Восьмидесятники — поколение живых трупов. Как мы ни смейся тогда над чередой исчезновения вождей, воображая себя могильщиками из “Гамлета”, но сам опыт смертей трёх генеральных секретарей КПСС в течение трёх лет, с 1982-го по 1985-й, является опытом запредельно-потусторонним. “Живые трупы” — поскольку, взрослевшие в заброшенной промзоне Гадеса, мы собирались и дальше сумерничать в том краю».
Такие заготовки можно развивать, а можно и оставить, как есть. Скорее, Лебедев намечает — и вполне ненавязчиво — точки, из которых такой анализ мог бы расти, — и направления этого роста.
Так называемые «юбилейные» даты провоцируют, конечно, на подведение итога, на возведение некоторых упорядочивающих смысловых конструкций. Но чего Лебедев точно не делает, это не подводит никаких итогов, не делает никаких окончательных выводов. Тем более что, как легко заметит читатель, он выстраивает конструкцию — да, конечно, упорядочивающую накопленное вещество жизни, но принципиально открытую, такую, которая способна ещё дополняться. Но и более того: она могла бы быть собрана из совсем других элементов.
И не только из других песен (ну мало ли их, в самом деле, было понаписано в 1962, 1975, 1982 годах, мало ли их слышал сам многонаслышанный автор). Волею личных пристрастий для него предпочтительнее именно такие опоры: «В воспоминательных времени и пространстве, — признаётся Лебедев, — я ориентируюсь прежде всего по ним». Но вообще, по логике ситуации, этим элементам совсем даже не обязательно быть музыкальными.

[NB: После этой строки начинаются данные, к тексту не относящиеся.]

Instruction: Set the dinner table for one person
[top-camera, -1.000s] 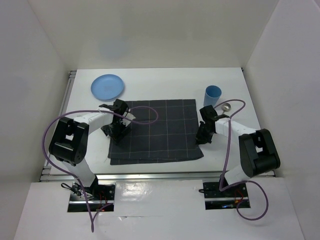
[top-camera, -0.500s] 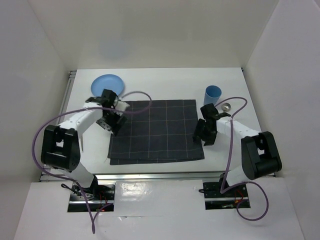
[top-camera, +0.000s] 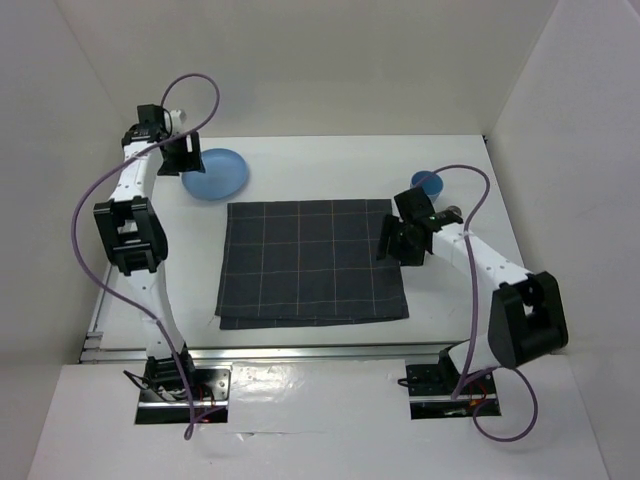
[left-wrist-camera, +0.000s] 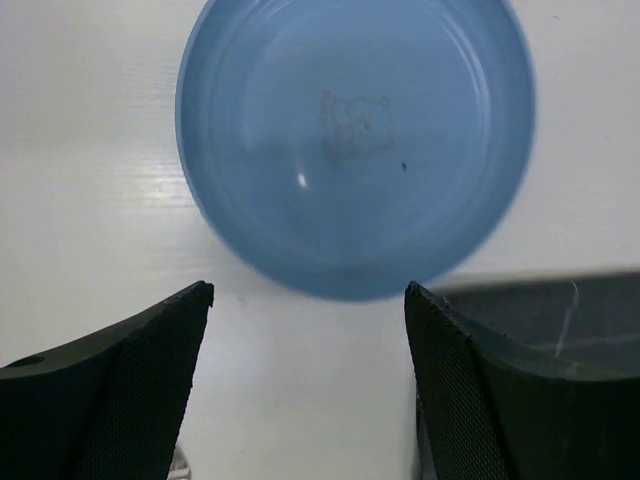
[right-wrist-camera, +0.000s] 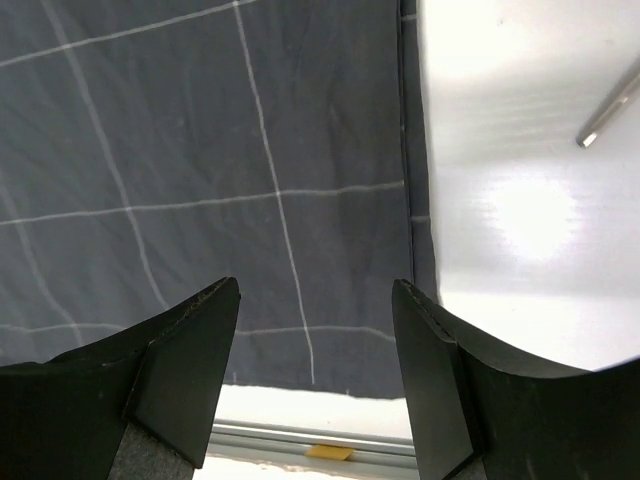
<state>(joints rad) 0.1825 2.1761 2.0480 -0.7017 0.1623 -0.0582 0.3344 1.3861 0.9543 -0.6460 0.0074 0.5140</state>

Потому что это вообще не о музыке и (как ни странно) не о музыкальных вкусах поколения шестидесятых, собратьев автора по культурному пласту. Это о памяти, о её свойствах. Ещё точнее: о памяти как разновидности мышления.
Собственно, автор с самого начала даёт это понять, цитируя во введении человека, имя которого на свой лад транскрибирует как Хосе Карлос Еп: «Музыка была бы иной формой памяти, чтобы не потеряться в тумане, которым я стал, чтобы я знал, кем и где я был».
И если всё-таки пытаться определить жанровую — формальную — принадлежность этого текста, то и слова «эссе» будет недостаточно — мы уже видели, что там есть и верлибры. Самым точным будет, пожалуй, отнести его к комментированным спискам. Это — именно жанр: художественного мышления, культурного — а я бы сказала, и культурологического — воображения, — издавна почитаемый и культивируемый автором, ценимый им как форма с большими возможностями. Помнящим эпоху Живого Журнала наверняка известно, что в своих журналах, anle и anle2, Лебедев составлял всевозможные списки разного рода предметов и явлений как полноценные — хотя и вполне ситуативные — высказывания.
А если определить его принадлежность по существу, то это, стоит решиться вымолвить, — исследование. Что Лебедев точно делает, так это исследует на практике возможности предпочтительных для него формы памяти и способа рефлексии. Пытается понять, что происходит с человеком, когда он движется по доставшемуся ему времени, пересекая его течения — и вслушиваясь в них, вслушиваясь.